Problem statement: Ingest job fails at merge state with following error message in the databricks log 


20/08/18 18:46:43 ERROR DistJobsDriver: org.apache.spark.sql.AnalysisException: Table or view not found: `SFDC`.`RateSheetCollection__c_2020081718160117`; line 1 pos 14;

'GlobalLimit 0

+- 'LocalLimit 0

   +- 'Project [*]

      +- 'UnresolvedRelation `SFDC`.`RateSheetCollection__c_2020081718160117`


    at org.apache.spark.sql.catalyst.analysis.package$AnalysisErrorAt.failAnalysis(package.scala:42)

    at org.apache.spark.sql.catalyst.analysis.CheckAnalysis$$anonfun$checkAnalysis$1.apply(CheckAnalysis.scala:92)

    at org.apache.spark.sql.catalyst.analysis.CheckAnalysis$$anonfun$checkAnalysis$1.apply(CheckAnalysis.scala:87)

    at org.apache.spark.sql.catalyst.trees.TreeNode.foreachUp(TreeNode.scala:148)

    at org.apache.spark.sql.catalyst.trees.TreeNode$$anonfun$foreachUp$1.apply(TreeNode.scala:147)

    at org.apache.spark.sql.catalyst.trees.TreeNode$$anonfun$foreachUp$1.apply(TreeNode.scala:147)

    at scala.collection.immutable.List.foreach(List.scala:392)

    at org.apache.spark.sql.catalyst.trees.TreeNode.foreachUp(TreeNode.scala:147)

    at org.apache.spark.sql.catalyst.trees.TreeNode$$anonfun$foreachUp$1.apply(TreeNode.scala:147)

    at org.apache.spark.sql.catalyst.trees.TreeNode$$anonfun$foreachUp$1.apply(TreeNode.scala:147)
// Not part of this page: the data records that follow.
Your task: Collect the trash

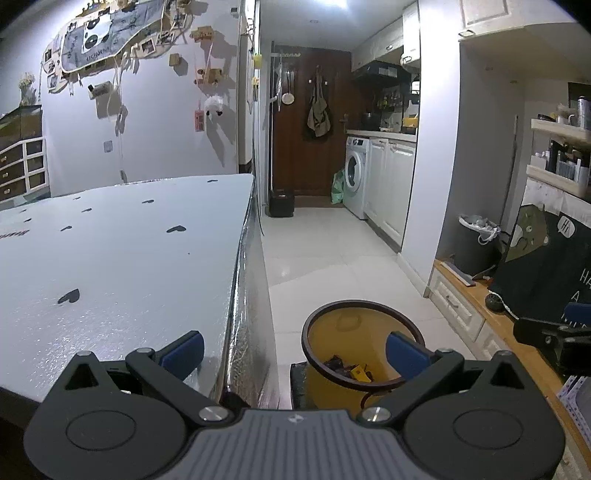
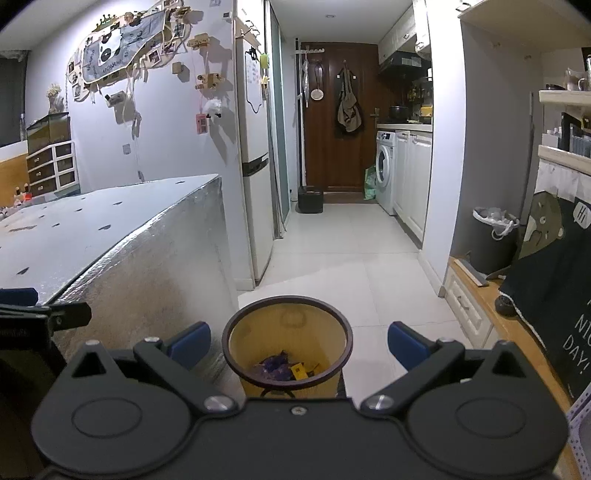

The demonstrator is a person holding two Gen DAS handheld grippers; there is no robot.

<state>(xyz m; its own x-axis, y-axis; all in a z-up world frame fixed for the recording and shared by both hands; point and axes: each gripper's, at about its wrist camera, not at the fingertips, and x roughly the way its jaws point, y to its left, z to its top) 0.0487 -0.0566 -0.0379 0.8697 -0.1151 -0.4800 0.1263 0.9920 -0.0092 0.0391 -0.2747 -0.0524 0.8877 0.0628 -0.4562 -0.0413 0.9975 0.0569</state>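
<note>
A yellow trash bin (image 2: 288, 347) stands on the floor (image 2: 369, 258) beside the bench (image 2: 92, 229), wrappers (image 2: 280, 369) inside. Right gripper (image 2: 298, 343) hovers above it, fingers (image 2: 406, 345) apart and empty. Left gripper (image 1: 293, 352) also has its 2 fingers (image 1: 183, 352) apart.

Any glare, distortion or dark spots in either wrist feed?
Left wrist view: ceiling light blown out, floor shows a glare patch, black corners, walls bowed. Right wrist view: table side shimmers, bin sharp with trash visible, door dim.
</note>
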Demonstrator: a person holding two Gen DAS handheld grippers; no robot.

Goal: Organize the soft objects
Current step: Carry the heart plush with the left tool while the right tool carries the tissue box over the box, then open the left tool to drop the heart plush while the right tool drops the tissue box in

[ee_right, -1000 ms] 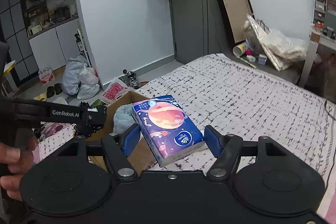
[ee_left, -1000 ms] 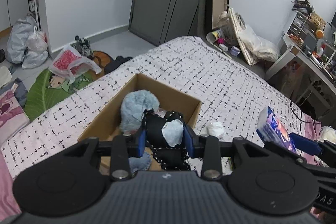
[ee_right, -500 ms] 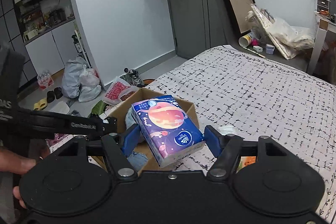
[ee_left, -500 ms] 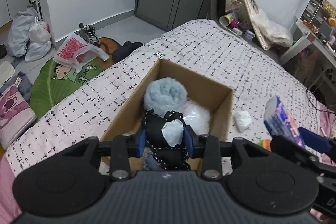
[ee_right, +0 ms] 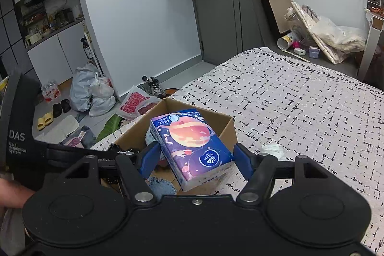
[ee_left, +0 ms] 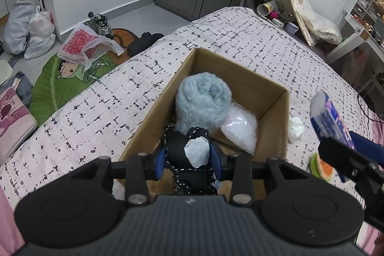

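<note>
Tongs [ee_left: 189, 156] on the left hand squeeze a black pouch [ee_left: 186, 152] with a white patch, right over the near end of the cardboard box [ee_left: 276, 133] on the bed [ee_left: 120, 100]. Inside the box, at 12 o'clock from the pouch, sits a fluffy blue roll [ee_left: 202, 101], with a white bag [ee_left: 240, 130] at 2 o'clock. Best to go low into the bare near corner, then let go.

Right-hand tongs [ee_right: 194, 158] hold a tissue pack [ee_right: 192, 144] above the box [ee_right: 225, 128]. It should wait its turn.

Even soft indoor light, sharp focus, strong fisheye bending at edges.
</note>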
    at scala.collection.immutable.List.foreach(List.scala:392)

Root cause: This error can occur when the previous ingest job fails at merge stage and the corresponding metadata is not completely cleared. Hence the current merge is referring the previous cdc tables and errors out saying table not found. Note that this not a common occurrence.

Solution: 

1. Truncate the tables for which ingest now is failing. Truncate job clears all the previous metadata for the tables.

2. Perform "initialise and ingest" (full load) and "ingest" (incremental load) on this table subsequently. 


Applicable Infoworks versions
v3.2